Со мною об этом, разумеется, не говорят, но в окружении об этом только и идет речь и слышатся все новые подтверждения моей близости к тому же Гучкову или моих — на деле никогда не происходивших — свиданий с Родзянко, во время которых постоянно развивается будто бы одна и та же тема — о необходимости высылки Распутина и удаления его от доступа к государю. Отсюда только один шаг до того, чтобы открыто, на виду у всех на вокзале в Царском Селе, в марте 1912 года, и на торжественном приеме в Ливадии в апреле того же года выразить мне прямое нежелание видеть меня, — и неизбежность моего увольнения становилась поэтому, естественным образом, только вопросом времени. Таков был ход мышления императрицы Александры Федоровны, как я его понимаю и каким он должен был быть по свойствам ее природы.
Как реагировал государь на это мне, разумеется, неизвестно. То, что происходило внутри царской семьи, — осталось в ней самой. Лично государь никогда не высказывал своих взглядов при посторонних лицах, даже пользовавшихся милостью его и императрицы, но среди этих близких людей описанные суждения составляли постоянно предмет нескончаемого обмена мыслями, до той поры, когда решение об увольнении меня было принято, наконец, ровно два года спустя после того, как я сделал мой доклад о посещении меня Распутиным.
Много лет прошло с той поры, и не раз из числа бывших близких людей, переживших, как и я, все события, выпавшие на нашу долю с того времени, многие открыто излагали при мне все те же взгляды о моей ответственности за то, что не были приняты меры к укрощению печати и к ограждению власти государя от похода на нее сил разрушения.
Я слышал даже прямое обвинение меня в том, что я не умел оперировать теми способами, которые были в руках моих как министра финансов.
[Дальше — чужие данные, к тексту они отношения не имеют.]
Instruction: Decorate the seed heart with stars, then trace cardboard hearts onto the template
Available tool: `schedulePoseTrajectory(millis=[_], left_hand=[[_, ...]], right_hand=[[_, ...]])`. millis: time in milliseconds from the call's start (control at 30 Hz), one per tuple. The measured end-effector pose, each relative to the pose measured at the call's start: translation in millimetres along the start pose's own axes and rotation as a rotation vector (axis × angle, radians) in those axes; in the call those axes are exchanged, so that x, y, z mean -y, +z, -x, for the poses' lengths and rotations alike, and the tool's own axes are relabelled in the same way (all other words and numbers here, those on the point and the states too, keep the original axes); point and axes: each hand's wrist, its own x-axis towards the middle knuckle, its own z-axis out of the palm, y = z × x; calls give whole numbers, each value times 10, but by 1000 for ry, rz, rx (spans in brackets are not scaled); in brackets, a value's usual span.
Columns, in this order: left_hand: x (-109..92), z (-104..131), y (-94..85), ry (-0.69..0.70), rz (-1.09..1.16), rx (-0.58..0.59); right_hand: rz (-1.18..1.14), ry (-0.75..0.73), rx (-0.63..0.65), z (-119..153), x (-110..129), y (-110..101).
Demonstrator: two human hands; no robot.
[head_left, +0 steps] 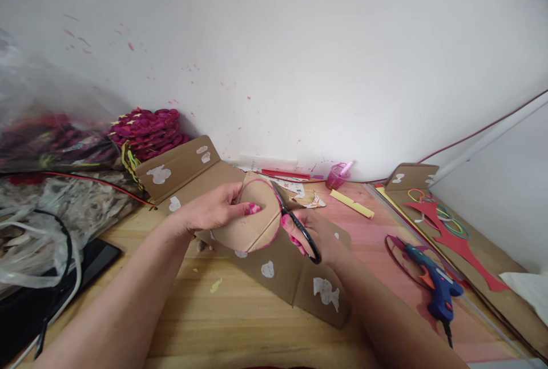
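Note:
My left hand [220, 206] grips a brown cardboard piece [261, 209] by its left side, thumb on top. A rounded pink line runs along much of its edge. My right hand [312, 235] is closed around the black handles of a pair of scissors [285, 206], whose blades meet the cardboard's right edge beside the pink line. How far the blades are apart cannot be made out. Beneath both hands lies a larger unfolded cardboard sheet [278, 283] with torn white patches.
A blue glue gun [440, 289] lies at right, near red cut shapes [464, 243] on cardboard. A cup of pink liquid [338, 176] stands by the wall, with a yellow strip [351, 204] before it. Magenta braided bundles [148, 132] and plastic bags [47, 129] crowd the left.

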Motion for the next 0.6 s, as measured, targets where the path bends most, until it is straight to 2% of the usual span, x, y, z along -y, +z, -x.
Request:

В этом отношении я оказался, действительно, крайне неумелым.
К чести людей, оставшихся на этой точке зрения, я должен сказать, что они высказывали ее и потом, в эмиграции, с тем же убеждением и совершенно бескорыстно, как и тогда, когда они вторили настроениям влиятельной среды.
Сущность такого положения от этого нисколько, однако, не изменяется.
Чтобы закончить эту часть моих воспоминаний, следовало бы попытаться выяснить здесь объективно и добросовестно причины моей отставки. Но исполнить это так, как бы мне этого хотелось, я не могу, не потому только, что мне трудно быть судьею в собственном деле, но и потому, что настоящих причин на самом деле не было, а были одни предлоги, более или менее действительные или просто выдуманные, смотря по тому, кто их приводил. Из этих предлогов, скрывавших истинные, выше мною приведенные причины, мало-помалу просто создавалась определенная атмосфера, в которой в одно сплетение соединялись без проверки самые разнообразные факты. Это имело место не только в моем случае, но и во многих, совершенно иного характера.
Искать истинные причины было бы просто напрасным трудом. В моем увольнении их следует скорее искать в отношении ко мне правых организаций и партий. Ими, по преимуществу, пользовались люди, руководившие кампанией против меня, и справедливость заставляет меня сказать, что никакие страстные нападки на меня Шингарева и Ков Думе не имели ни малейшего влияния на мою карьеру, тогда как редкие выступления П. Н. Дурново, закулисные доклады председателей Союза объединенного дворянства вели верною рукою к моей ликвидации. Почему именно понадобилось им вести кампанию против меня?
Когда наверху власти был Столыпин — они действовали против него, выдвигая мою кандидатуру, как человека не связанного никакими узами с «младотурком» Гучковым. Когда Столыпина не стало и я был назначен на его место, то те же правые не только не стали поддерживать меня, но на своих собраниях ясно установили отрицательное ко мне отношение, потому что я не «их» человек и меня нельзя подчинить их влиянию.